Yaptığı müzik, hiç de insanlara tepeden bakan bir müzik değildir.Tam tersine  Anadoluludur. Yurt dışında Türkiyelidir. Yurtta ise; konserleri iptal edilir, Cumhurbaşkanlığı senfoni orkestrasından eserleri çıkartılır. Kendisi sürgün edilmez Nazım gibi, ama müziği Anayurdunda sürgün hayatı yaşar. Fakat bütün engellemelere rağmen eserlerini toplumla buluşturmaya çalışır. Kayseri'nin Karaözü köyünde eserlerini köylülerle birlikte yeniden üretir. Hiç bıkmaz, umutsuzluk kapısına sofrasını sermemiştir.

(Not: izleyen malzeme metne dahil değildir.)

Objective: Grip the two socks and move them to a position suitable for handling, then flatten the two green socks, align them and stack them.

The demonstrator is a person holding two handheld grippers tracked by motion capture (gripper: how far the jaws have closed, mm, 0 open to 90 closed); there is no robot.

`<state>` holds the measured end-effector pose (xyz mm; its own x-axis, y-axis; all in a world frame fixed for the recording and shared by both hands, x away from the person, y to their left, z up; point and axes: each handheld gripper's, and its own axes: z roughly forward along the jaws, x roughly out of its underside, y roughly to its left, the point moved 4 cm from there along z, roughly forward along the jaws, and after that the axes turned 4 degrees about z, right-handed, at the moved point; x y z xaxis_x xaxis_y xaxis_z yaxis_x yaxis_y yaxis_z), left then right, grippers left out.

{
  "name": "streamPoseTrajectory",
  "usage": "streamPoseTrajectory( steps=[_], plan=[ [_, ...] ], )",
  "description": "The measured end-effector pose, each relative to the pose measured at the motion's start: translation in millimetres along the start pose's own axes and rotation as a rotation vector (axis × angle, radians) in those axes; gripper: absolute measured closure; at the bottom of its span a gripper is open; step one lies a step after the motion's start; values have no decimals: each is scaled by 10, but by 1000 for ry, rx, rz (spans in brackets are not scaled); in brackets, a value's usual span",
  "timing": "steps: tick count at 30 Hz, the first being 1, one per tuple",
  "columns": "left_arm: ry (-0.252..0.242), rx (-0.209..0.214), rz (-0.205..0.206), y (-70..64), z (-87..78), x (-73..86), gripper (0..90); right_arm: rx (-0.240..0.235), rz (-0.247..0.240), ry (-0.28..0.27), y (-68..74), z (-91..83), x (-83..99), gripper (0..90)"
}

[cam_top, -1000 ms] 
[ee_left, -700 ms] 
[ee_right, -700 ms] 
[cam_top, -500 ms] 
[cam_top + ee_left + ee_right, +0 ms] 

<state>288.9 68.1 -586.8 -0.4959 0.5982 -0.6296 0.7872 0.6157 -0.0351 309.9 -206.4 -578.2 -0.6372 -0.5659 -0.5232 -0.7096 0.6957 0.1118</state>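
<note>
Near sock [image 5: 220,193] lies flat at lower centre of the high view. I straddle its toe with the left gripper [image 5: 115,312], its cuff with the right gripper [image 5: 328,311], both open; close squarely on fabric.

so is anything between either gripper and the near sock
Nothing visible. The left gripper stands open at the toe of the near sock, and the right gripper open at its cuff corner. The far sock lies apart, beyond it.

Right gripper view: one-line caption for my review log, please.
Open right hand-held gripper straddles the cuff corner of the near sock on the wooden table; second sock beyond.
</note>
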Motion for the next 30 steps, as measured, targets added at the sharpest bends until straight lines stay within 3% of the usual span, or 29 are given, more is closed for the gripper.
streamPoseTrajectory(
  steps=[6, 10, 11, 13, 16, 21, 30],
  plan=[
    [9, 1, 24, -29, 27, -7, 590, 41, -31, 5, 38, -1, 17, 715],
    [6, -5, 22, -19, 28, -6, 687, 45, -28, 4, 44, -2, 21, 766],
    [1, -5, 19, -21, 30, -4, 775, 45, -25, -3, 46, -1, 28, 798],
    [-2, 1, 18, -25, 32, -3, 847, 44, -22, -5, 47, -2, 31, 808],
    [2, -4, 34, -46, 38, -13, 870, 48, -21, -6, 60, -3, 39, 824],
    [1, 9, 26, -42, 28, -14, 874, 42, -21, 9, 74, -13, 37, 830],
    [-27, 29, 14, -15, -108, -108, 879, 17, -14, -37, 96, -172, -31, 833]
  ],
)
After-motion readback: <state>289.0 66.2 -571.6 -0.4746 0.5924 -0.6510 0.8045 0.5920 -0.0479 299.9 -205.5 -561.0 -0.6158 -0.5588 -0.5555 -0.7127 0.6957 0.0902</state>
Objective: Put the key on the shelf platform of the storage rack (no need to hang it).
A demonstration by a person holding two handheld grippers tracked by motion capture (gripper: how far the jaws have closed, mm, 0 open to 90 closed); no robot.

Evet; bugünlerde aydınlanma ve sanat olanca şiddetli bir baskıyla karşı karşıya. Tarihi mozaiklerin tepesinde gezinen belediye başkanından, ucube diye yıkılan anıtlarından, yasaklanan bestelerinden, gösterimden kaldırılan tiyatro oyunlarından bunu çok yakınlarından gözlemleyebiliyoruz. Fakat bu durumun tek muhattabı ne Fazıl Say nede diğer aydınlarımızdır. Faşizan baskılar, Anadolu insanının kendisine yapılmaktadır. Bu saldırılar ancak; muhattabı olan sınıfın bütünü tarafından yanıtlanmalıdır.

Sanat yapmak hep zor olmuştur dünyamızda. Üretmek,aydınlatmakta. Fakat hiç bir zaman insan vazgeçmemiş, bir yolunu bulmuştur. İşte ülkemizde bu durumun zorluğunu yaşayan ama yılmadan mücadele etmeye devam eden Fazıl Say, hiç boyun eğer mi insan demeye devam ediyor.